SaeeK
SaeeK

Reputation: 237

How to make Cucumber/Capybara close or quit the browser session after test execution is complete?

I am having some issues in Jenkins. After test execution completes, the browser session is still alive, which is creating some other issue in the pipeline. So I want to quit the browser session after execution completed in my Test Suite. I am using Cucumber>Capybara>SitePrism>Ruby.

How I can do that? I want something like below which will execute after very end of my test suite:

RSpec.configure do |config|
  config.after(:suite) do
    puts 'Destroy Driver'
  end
end

Upvotes: 0

Views: 4110

Answers (4)

Sanchita
Sanchita

Reputation: 84

Try using - Capybara.reset_sessions!

Upvotes: 0

SMAG
SMAG

Reputation: 798

After trying this answer I got unsatisfactory results. I believe this is because quitting the session is defined as => Disconnect from the current driver. So the driver will still be there and will eventually be handled by the configuration of Capybara and your Driver.

I got improved results with: Capybara.current_session.driver.quit.
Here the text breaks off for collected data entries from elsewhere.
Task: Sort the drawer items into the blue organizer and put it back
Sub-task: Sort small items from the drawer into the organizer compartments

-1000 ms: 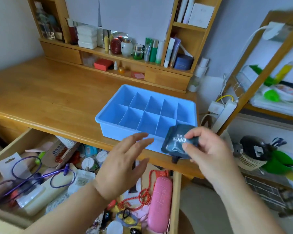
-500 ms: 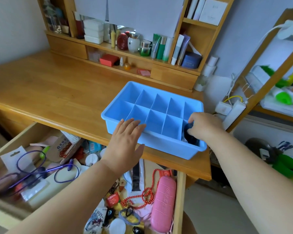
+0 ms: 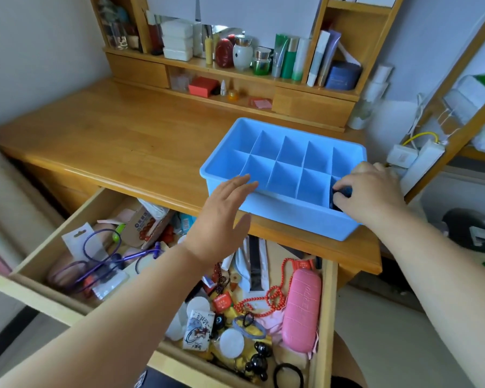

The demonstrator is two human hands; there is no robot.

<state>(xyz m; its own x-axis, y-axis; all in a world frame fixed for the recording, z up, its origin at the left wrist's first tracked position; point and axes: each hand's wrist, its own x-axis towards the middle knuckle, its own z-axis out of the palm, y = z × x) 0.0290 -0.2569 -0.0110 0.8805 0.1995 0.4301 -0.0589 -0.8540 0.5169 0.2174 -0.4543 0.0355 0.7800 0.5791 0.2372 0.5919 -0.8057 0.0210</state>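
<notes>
Nearest the camera, the open drawer (image 3: 179,275) is full of clutter, the pink case (image 3: 301,309) included, so sorting has barely begun. Above it the left hand (image 3: 221,219) hovers flat-fingered at the blue organizer (image 3: 280,217) on the desk (image 3: 123,141). The right hand (image 3: 367,191) pinches a dark packet (image 3: 340,192) into its near right compartment; release it next, then fetch another item.

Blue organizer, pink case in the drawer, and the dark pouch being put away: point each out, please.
blue organizer (image 3: 284,217): head view, on its near outer wall.
pink case (image 3: 301,306): head view, middle of its textured lid.
dark pouch (image 3: 345,191): head view, the sliver showing between the right hand's fingers.
</notes>
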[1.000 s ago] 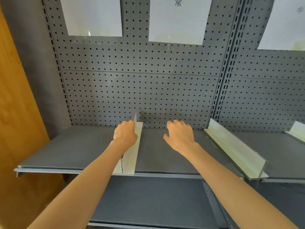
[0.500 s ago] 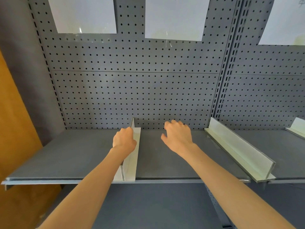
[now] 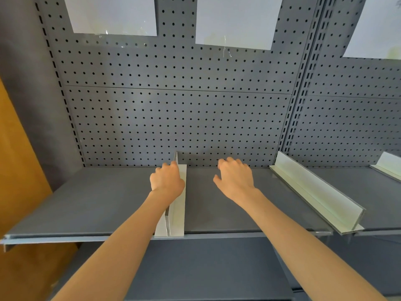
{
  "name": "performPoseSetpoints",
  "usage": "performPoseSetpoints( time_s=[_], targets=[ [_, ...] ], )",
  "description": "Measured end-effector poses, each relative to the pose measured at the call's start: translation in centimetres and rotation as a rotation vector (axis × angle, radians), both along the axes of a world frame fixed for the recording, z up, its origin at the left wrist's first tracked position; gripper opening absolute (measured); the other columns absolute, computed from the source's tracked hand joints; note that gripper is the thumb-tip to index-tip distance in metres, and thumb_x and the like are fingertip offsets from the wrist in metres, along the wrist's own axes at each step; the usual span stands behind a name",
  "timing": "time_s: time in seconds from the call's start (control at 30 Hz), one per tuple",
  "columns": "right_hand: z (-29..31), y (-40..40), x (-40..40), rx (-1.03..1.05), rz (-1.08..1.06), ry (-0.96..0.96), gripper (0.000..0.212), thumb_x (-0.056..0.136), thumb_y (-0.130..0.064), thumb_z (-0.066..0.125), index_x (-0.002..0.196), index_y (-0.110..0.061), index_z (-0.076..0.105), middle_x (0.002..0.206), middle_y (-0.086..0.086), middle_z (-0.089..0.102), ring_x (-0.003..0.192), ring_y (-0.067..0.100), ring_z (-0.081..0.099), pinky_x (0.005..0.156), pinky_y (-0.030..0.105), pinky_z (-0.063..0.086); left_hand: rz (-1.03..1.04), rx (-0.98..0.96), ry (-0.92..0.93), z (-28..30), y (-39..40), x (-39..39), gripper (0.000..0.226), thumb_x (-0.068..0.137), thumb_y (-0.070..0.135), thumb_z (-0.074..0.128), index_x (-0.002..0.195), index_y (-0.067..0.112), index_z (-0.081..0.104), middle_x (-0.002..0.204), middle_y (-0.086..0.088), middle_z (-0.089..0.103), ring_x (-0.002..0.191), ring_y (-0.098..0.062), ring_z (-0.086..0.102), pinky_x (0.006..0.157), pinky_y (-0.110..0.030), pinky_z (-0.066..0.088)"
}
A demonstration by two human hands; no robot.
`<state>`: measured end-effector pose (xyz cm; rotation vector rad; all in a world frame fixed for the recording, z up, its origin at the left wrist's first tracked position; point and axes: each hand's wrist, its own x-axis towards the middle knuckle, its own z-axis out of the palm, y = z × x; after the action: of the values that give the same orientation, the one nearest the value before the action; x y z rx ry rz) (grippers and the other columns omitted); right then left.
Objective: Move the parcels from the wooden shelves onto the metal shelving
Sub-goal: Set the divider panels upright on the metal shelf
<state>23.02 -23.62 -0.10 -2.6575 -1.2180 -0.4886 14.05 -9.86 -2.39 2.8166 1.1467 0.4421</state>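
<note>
No parcel is in view. A grey metal shelf (image 3: 97, 203) runs across the frame in front of a perforated back panel (image 3: 173, 116). A white upright divider (image 3: 179, 213) stands on it from front to back. My left hand (image 3: 167, 181) sits against the divider's left side, its fingers curled over the top edge of the upright wall. My right hand (image 3: 235, 179) hovers over the bare shelf to the right of the divider, with loosely bent fingers and nothing in it.
A second white divider (image 3: 314, 192) lies further right and a third (image 3: 388, 166) at the right edge. A wooden panel (image 3: 19, 170) borders the left. A lower grey shelf (image 3: 206, 268) sits beneath. White paper sheets (image 3: 112, 14) hang on the back panel.
Both hands stay almost where they were, the left on the divider. The view has shifted slightly, so the shelf's front edge sits lower in the frame.
</note>
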Motion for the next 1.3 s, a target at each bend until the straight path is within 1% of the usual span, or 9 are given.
performPoseSetpoints(
  time_s=[0.1, 0.23, 0.57, 0.7, 0.87, 1.0, 1.07, 1.13, 1.3],
  targets=[
    [0.2, -0.3, -0.4, -0.008, -0.018, -0.012, 0.026, 0.097, -0.026, 0.050, 0.116, -0.010, 0.057, 0.111, 0.007, 0.061, 0.102, 0.024, 0.055, 0.080, 0.030, 0.039, -0.008, 0.060, -0.041, 0.5, -0.1, -0.3, 0.032, 0.092, 0.018, 0.050, 0.123, 0.008, 0.049, 0.114, -0.010, 0.056, 0.106, -0.028, 0.052, 0.068, -0.030, 0.037],
    [1.1, -0.7, -1.3, 0.000, -0.035, -0.016, 0.026, 0.096, -0.025, 0.050, 0.116, -0.010, 0.057, 0.113, 0.008, 0.060, 0.105, 0.026, 0.054, 0.084, 0.032, 0.040, -0.029, 0.174, -0.098, 1.8, -0.4, -1.8, 0.031, 0.092, 0.016, 0.047, 0.123, 0.010, 0.052, 0.113, -0.009, 0.059, 0.105, -0.027, 0.052, 0.067, -0.029, 0.038],
    [3.7, -3.5, -6.4, 0.034, 0.046, -0.082, 0.025, 0.096, -0.026, 0.050, 0.114, -0.009, 0.057, 0.112, 0.009, 0.060, 0.106, 0.028, 0.052, 0.084, 0.034, 0.039, 0.027, 0.314, -0.165, 4.8, -3.4, -9.6, 0.025, 0.091, 0.017, 0.049, 0.112, 0.009, 0.059, 0.104, -0.007, 0.063, 0.098, -0.026, 0.053, 0.070, -0.028, 0.034],
    [3.4, -5.9, -8.4, 0.030, 0.093, -0.098, 0.026, 0.096, -0.026, 0.049, 0.115, -0.009, 0.057, 0.113, 0.009, 0.059, 0.107, 0.028, 0.052, 0.086, 0.034, 0.039, 0.081, 0.318, -0.162, 4.5, -6.0, -13.0, 0.025, 0.091, 0.020, 0.049, 0.111, 0.010, 0.059, 0.105, -0.007, 0.063, 0.099, -0.027, 0.054, 0.071, -0.029, 0.034],
    [1.5, -8.6, -10.8, -0.005, 0.161, -0.088, 0.026, 0.096, -0.027, 0.050, 0.114, -0.009, 0.057, 0.113, 0.009, 0.060, 0.106, 0.028, 0.053, 0.084, 0.033, 0.039, 0.162, 0.306, -0.106, 2.8, -9.7, -17.1, 0.025, 0.093, 0.023, 0.047, 0.113, 0.012, 0.058, 0.108, -0.006, 0.063, 0.100, -0.026, 0.055, 0.081, -0.032, 0.040],
    [0.1, -9.8, -12.9, -0.026, 0.220, -0.071, 0.026, 0.096, -0.027, 0.050, 0.114, -0.010, 0.057, 0.112, 0.007, 0.060, 0.103, 0.026, 0.053, 0.078, 0.031, 0.036, 0.180, 0.295, -0.101, 1.7, -12.3, -20.4, 0.025, 0.095, 0.025, 0.047, 0.113, 0.012, 0.059, 0.107, -0.006, 0.064, 0.099, -0.024, 0.057, 0.078, -0.031, 0.043],
    [-0.4, -10.1, -14.3, -0.046, 0.247, -0.053, 0.026, 0.096, -0.028, 0.050, 0.112, -0.010, 0.057, 0.111, 0.007, 0.060, 0.102, 0.026, 0.053, 0.074, 0.030, 0.033, 0.207, 0.299, -0.082, 1.5, -13.2, -22.4, 0.025, 0.095, 0.025, 0.047, 0.112, 0.012, 0.059, 0.106, -0.006, 0.065, 0.098, -0.024, 0.057, 0.076, -0.030, 0.044],
    [-0.5, -10.0, -15.4, -0.053, 0.260, -0.044, 0.024, 0.096, -0.028, 0.050, 0.108, -0.009, 0.057, 0.109, 0.007, 0.059, 0.101, 0.026, 0.053, 0.073, 0.029, 0.031, 0.231, 0.299, -0.065, 1.6, -13.4, -23.8, 0.027, 0.096, 0.027, 0.046, 0.116, 0.013, 0.058, 0.109, -0.005, 0.065, 0.101, -0.023, 0.057, 0.080, -0.030, 0.045],
    [0.1, -8.7, -19.5, -0.020, 0.330, -0.059, 0.021, 0.096, -0.027, 0.050, 0.107, -0.009, 0.057, 0.107, 0.008, 0.060, 0.101, 0.027, 0.054, 0.074, 0.030, 0.033, 0.331, 0.307, -0.065, 2.0, -13.3, -28.9, 0.028, 0.095, 0.027, 0.046, 0.116, 0.014, 0.059, 0.113, -0.005, 0.064, 0.104, -0.023, 0.057, 0.085, -0.032, 0.044]
  ],
)
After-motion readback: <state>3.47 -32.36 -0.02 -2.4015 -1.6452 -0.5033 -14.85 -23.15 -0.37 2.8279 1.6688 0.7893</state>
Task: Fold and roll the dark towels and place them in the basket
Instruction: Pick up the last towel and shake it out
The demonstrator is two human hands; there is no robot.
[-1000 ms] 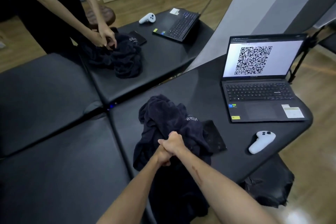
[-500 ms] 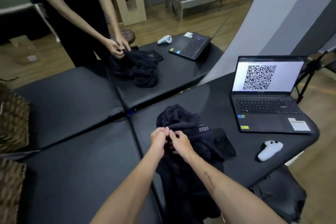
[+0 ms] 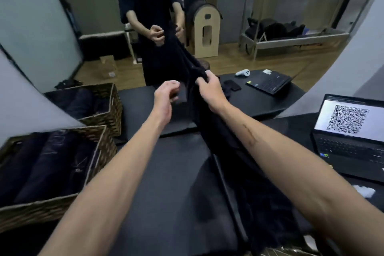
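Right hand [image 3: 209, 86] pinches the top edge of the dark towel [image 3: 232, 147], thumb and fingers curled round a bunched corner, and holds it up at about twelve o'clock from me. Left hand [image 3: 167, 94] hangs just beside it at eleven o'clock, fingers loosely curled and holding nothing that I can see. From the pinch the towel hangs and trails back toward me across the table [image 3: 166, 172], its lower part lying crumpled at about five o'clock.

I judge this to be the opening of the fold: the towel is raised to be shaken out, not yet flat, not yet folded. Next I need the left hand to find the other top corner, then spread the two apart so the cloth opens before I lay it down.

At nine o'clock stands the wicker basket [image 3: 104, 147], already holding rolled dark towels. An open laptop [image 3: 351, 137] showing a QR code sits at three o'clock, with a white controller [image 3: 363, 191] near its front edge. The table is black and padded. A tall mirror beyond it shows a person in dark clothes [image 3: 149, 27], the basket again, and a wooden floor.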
I am using Selenium so it calls the Driver's quit method, Which has the following source:

def quit
  @browser&.quit
rescue Selenium::WebDriver::Error::SessionNotCreatedError, Errno::ECONNREFUSED,
       Selenium::WebDriver::Error::InvalidSessionIdError
  # Browser must have already gone
rescue Selenium::WebDriver::Error::UnknownError => e
  unless silenced_unknown_error_message?(e.message) # Most likely already gone
    # probably already gone but not sure - so warn
    warn "Ignoring Selenium UnknownError during driver quit: #{e.message}"
  end
ensure
  @browser = nil
end

But still was having issues. which lead me to the XY problem comment from the answer that I tried and so far have landed on a configuration change that seems to have helped a lot.

I am using Selenium Grid from a docker image and found this Answer => which prompted the driver.quit approach but later lead to wanting to update the -cleanUpCycle parameter

This lead me dig through the docs and find an ENV variable SE_NODE_SESSION_TIMEOUT that handles the same functionality of -cleanUpCycle. setting a low SE_NODE_SESSION_TIMEOUT in tandem with increasing SE_NODE_MAX_SESSIONS to at least 2, I could then have my stale session with availability to start up the next session while the short session timeout cleans up the stale session before I can make a 3rd request for another session.

NOTE:

This is obviously not an answer for everyone who is having problems with your sessions but while you may be using a different driver, the concept could be worth trying with your driver's configuration.

Upvotes: 0

ambiguous_snow
ambiguous_snow

Reputation: 21

This answer is for folks coming here from their internet searches.

Use the quit instance method defined by Capybara::Session.

I found two ways to hit this:

  1. If you're using Capybara::DSL directly (e.g. in a plain ruby script like I am), current_scope.session.quit does the trick.
  2. Or, Capybara.current_session.quit is probably what you need in an RSpec hook since the Capybara::Session methods won't be mixed in there.

Note: The original question seems a bit like an XY problem. I've never had to manually close Capybara sessions after tests and it makes me think there's some other configuration error or other problem getting in the way. Considering the OP is 5 years old however, this is a moot point, although I figured I'd mention it for completeness' sake.

Upvotes: 2

Thomas Walpole
Thomas Walpole

Reputation: 49890

You could try

Capybara.send(:session_pool).each { |name, ses| ses.driver.quit }

which should call quit on every instance of Selenium::Webdriver, however that is accessing the private method sesion_pool, and really those instances should just automatically get cleaned up when capybara exits unless you're doing something strange with sessions (or maybe there's a bug in selenium when used with phantomjs).